For homeowners looking to get more into the DIY lifestyle, lumber is a material that provides a myriad of uses and can offer a major gateway into understanding how one can build on one’s own terms. Knowing what you want to build and what you want to do with your lumber, however, is only the beginning, as there are several types of popular lumber that can be used for many different projects. One type of lumber is good for small home jobs, while others are better for big jobs, and it’s important to know the difference.
Western lumber is perhaps the most well known, used for most general building projects and framing, and there are some 15-20 commercially important species of Western softwood. Douglas fir and Hem fir tend to be the most popular and can be classified in three terms: high-quality appearance, general-purpose board or radius-edged patio decking. When looking for western lumber, make sure the brand you purchase has the logo of the Western Wood Products Association (WWPA), which has excellent quality standards and a thorough, check process. Lumber with “WWPA Rules” stamped on it, however, merely indicates the lumber has been graded according to the WWPA rules, but not inspected.

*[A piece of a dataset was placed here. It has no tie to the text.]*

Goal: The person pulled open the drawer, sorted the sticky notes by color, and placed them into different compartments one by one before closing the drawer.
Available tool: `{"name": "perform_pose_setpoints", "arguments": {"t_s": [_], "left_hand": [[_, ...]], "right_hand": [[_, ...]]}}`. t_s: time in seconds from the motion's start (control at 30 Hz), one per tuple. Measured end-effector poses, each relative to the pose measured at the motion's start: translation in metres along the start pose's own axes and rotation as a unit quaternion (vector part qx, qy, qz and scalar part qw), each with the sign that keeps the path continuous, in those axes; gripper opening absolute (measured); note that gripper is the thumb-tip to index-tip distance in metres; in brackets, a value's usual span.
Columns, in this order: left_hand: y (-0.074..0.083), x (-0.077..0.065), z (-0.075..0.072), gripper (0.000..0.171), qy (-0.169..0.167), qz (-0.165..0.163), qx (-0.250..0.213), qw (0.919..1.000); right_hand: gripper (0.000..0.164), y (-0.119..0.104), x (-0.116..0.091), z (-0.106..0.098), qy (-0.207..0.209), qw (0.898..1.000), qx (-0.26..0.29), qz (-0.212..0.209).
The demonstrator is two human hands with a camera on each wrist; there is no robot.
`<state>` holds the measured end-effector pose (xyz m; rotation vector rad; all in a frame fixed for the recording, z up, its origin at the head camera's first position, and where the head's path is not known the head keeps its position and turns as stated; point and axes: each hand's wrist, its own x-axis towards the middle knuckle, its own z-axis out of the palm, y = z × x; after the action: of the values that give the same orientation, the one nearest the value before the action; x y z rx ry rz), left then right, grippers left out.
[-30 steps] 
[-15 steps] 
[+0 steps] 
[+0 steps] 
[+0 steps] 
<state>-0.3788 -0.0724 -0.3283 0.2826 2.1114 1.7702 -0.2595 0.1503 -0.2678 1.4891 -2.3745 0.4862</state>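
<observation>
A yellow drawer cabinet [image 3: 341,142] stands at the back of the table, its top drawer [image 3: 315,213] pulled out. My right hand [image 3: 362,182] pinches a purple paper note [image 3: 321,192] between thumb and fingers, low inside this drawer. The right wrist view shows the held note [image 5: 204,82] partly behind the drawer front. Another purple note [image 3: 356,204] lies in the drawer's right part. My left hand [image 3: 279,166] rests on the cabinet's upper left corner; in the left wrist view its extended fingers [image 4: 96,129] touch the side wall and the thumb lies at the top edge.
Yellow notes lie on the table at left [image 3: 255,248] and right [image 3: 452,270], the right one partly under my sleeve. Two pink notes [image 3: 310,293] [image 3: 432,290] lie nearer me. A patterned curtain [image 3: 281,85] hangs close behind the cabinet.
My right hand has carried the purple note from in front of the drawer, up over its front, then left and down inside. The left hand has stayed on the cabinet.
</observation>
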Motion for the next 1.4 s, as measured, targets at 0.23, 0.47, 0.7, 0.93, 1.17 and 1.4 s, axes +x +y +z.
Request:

Redwood has two major grades: heartwood and sapwood. Either comes in a variety of grades including a fine finish or a rougher, less attractive finish. Heartwood fends off termites and decay naturally, making it an obvious choice for projects involved in nature or underground. Sapwood, on the other hand, should not be used in contact with the ground, but is good for many home projects. Architectural redwood is, of course, the strongest redwood, often kiln-dried and used for structural and finish applications. Lastly, garden redwood comprises lower grades and is used commonly for decks, fences, and, you guessed it, gardens.

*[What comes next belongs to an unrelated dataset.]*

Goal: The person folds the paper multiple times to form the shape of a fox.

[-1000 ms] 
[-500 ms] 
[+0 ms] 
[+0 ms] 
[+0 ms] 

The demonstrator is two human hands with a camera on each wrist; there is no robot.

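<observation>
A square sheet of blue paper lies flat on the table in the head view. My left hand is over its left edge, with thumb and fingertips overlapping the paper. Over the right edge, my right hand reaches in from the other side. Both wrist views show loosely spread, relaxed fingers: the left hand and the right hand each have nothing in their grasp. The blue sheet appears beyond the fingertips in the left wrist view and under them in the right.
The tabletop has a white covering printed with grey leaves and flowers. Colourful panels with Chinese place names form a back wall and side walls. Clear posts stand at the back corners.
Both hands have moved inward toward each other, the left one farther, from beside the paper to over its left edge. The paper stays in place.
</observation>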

Less prominent but highly valuable is southern pine. It boasts high strength, resistance to wear and is perfect for projects that require fasteners be used with wood. Southern pine is graded 1-4: 1 has the highest quality and best appearance, 2 has tight knots but usually has no holes, 3 is serviceable sheathing, and more popular than other grades, and 4 contains usable portions of 24 inches long. Then there’s treated lumber, which is resistant to weather, termites and fungus. ACQ and copper azole are the current popular chemicals used to treat lumber, which is used in outdoor consumer projects (decks, etc.). Treated wood isn’t waterproof, but is decay-proof, and comes largely from ponderosa pine, lodgepole pine, Douglas fir, Hem-fir and southern yellow pine. Be certain to wear respiratory protection when cutting it.

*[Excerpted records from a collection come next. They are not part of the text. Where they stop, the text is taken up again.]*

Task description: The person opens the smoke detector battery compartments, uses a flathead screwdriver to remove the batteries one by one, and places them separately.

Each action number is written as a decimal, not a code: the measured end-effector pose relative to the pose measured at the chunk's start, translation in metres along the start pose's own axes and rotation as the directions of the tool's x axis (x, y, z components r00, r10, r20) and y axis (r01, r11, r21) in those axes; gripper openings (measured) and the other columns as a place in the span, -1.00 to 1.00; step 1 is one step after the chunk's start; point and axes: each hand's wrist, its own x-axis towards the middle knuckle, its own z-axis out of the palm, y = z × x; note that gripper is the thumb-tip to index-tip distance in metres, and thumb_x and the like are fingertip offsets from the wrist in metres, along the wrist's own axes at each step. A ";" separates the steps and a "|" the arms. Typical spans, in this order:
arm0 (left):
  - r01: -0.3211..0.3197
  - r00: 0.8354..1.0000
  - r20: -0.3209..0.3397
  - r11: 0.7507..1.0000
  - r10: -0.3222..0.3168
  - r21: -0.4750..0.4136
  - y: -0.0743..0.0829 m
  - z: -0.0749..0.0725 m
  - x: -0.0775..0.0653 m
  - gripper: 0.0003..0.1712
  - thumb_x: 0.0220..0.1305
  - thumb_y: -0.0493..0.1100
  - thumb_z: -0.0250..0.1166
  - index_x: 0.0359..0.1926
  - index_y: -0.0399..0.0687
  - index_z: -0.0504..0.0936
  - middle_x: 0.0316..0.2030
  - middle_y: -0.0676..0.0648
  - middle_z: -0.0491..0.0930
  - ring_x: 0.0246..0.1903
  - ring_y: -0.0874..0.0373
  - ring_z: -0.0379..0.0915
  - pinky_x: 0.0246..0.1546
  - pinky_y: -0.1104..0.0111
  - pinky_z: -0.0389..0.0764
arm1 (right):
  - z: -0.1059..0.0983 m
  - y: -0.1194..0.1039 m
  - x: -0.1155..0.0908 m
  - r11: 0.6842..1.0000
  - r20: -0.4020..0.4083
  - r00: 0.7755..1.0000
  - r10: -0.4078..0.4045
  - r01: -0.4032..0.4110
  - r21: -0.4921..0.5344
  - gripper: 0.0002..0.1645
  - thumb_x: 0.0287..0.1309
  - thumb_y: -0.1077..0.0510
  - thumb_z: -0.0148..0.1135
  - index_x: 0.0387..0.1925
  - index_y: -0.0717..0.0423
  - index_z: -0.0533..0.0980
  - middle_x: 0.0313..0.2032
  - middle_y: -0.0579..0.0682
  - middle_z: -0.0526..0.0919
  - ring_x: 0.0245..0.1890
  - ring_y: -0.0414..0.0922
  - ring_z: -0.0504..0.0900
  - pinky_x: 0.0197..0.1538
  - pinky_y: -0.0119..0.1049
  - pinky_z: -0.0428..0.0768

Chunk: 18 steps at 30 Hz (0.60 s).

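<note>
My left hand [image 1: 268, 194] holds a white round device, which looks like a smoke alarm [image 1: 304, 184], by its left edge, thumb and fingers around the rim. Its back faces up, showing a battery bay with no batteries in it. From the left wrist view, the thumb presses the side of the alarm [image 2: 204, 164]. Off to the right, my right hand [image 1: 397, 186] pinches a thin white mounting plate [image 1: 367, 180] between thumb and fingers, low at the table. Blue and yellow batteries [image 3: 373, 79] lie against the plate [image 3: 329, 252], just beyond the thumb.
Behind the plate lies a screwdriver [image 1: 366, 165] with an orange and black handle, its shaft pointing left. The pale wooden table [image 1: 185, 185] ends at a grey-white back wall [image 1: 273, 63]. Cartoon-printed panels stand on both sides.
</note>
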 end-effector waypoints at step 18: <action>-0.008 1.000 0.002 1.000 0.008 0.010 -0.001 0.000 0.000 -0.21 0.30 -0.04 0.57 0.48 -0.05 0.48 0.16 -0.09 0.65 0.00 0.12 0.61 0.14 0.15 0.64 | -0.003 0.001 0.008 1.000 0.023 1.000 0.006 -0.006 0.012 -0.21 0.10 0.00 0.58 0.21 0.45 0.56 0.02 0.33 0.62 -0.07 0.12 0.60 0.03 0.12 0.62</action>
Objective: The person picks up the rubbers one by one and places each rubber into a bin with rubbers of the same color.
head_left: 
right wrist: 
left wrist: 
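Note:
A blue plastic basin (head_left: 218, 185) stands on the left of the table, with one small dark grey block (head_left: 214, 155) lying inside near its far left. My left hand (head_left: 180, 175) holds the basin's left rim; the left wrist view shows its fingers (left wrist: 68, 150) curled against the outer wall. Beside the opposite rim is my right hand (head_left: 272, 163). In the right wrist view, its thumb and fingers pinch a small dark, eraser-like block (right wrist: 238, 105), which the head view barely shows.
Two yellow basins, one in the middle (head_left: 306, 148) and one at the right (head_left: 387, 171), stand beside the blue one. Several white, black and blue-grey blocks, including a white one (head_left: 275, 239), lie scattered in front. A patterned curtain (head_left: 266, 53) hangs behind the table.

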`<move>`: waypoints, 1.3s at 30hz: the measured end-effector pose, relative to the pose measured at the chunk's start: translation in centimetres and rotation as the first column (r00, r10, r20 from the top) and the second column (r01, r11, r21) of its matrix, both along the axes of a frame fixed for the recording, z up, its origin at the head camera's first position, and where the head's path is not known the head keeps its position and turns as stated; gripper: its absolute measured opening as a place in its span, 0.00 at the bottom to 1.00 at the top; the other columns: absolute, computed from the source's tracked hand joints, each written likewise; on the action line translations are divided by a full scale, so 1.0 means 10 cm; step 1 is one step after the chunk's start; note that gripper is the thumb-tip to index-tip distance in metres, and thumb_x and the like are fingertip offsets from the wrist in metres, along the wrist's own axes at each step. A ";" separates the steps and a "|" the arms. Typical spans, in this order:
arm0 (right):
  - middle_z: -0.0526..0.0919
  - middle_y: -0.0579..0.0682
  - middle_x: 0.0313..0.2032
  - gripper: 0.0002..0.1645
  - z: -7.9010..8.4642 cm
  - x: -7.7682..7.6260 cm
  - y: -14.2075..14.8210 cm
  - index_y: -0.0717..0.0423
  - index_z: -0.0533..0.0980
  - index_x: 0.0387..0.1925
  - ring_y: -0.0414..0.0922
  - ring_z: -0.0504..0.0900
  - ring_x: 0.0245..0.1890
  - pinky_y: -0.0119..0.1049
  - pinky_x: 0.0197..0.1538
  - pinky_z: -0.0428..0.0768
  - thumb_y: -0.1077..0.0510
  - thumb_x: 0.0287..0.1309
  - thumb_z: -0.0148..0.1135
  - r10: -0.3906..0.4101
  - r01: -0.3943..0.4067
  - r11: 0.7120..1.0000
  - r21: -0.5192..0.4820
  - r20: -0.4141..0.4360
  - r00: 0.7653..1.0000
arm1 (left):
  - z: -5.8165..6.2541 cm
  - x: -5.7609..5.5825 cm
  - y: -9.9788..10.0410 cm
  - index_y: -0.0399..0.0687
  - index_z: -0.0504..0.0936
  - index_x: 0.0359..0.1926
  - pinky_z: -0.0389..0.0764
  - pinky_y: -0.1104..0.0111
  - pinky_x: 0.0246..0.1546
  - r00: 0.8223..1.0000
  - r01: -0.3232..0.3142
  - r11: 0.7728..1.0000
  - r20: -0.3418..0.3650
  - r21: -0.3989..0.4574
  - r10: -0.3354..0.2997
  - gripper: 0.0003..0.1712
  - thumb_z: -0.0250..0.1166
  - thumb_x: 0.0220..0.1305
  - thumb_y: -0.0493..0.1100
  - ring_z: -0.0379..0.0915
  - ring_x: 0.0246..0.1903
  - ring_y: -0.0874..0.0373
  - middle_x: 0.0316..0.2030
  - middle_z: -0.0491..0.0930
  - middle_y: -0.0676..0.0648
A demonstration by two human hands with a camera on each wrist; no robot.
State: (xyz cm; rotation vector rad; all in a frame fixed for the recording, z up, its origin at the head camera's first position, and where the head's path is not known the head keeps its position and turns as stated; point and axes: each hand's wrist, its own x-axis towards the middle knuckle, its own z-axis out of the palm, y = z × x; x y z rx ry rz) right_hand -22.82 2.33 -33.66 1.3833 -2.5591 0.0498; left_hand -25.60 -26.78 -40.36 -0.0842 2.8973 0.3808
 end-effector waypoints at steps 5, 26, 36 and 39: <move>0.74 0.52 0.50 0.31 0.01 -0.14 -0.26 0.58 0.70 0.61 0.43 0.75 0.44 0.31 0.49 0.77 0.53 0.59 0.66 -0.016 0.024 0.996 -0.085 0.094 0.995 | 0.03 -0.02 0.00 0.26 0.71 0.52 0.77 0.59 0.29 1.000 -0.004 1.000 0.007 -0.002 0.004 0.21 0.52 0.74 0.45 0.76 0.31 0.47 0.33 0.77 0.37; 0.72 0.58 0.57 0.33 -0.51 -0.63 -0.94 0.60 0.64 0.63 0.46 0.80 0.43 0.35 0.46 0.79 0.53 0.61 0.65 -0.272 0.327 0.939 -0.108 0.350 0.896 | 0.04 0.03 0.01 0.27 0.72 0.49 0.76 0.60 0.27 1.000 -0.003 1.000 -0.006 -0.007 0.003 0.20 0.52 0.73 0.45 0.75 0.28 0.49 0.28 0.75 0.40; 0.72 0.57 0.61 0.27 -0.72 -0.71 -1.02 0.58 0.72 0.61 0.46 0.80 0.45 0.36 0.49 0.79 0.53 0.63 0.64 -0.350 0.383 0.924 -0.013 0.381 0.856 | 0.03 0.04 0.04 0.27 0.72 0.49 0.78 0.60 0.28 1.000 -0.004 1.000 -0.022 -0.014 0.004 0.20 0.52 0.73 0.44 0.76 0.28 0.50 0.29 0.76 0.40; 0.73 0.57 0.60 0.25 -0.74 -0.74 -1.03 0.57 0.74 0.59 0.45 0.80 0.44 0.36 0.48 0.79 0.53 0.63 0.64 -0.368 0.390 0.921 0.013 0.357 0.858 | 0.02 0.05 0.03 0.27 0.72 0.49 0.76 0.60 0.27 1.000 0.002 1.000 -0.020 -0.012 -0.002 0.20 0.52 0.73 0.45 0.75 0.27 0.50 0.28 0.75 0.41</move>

Finally, there is pine shelving, Pieces of pine shelving measure about 1-inch thick and at varying widths and lengths. Shelving is a favorite for those doing touch ups in garages or basements; it’s sometimes referred to as simply “garage shelving.” Consumer-grade pieces measure up to 12 feet long but most consumer sales will come in at 4 and 6-foot lengths. It’s the most economical wood, which is where a beginner would most likely want to start, but now that you have some idea about lumber, you can start anywhere you like, really.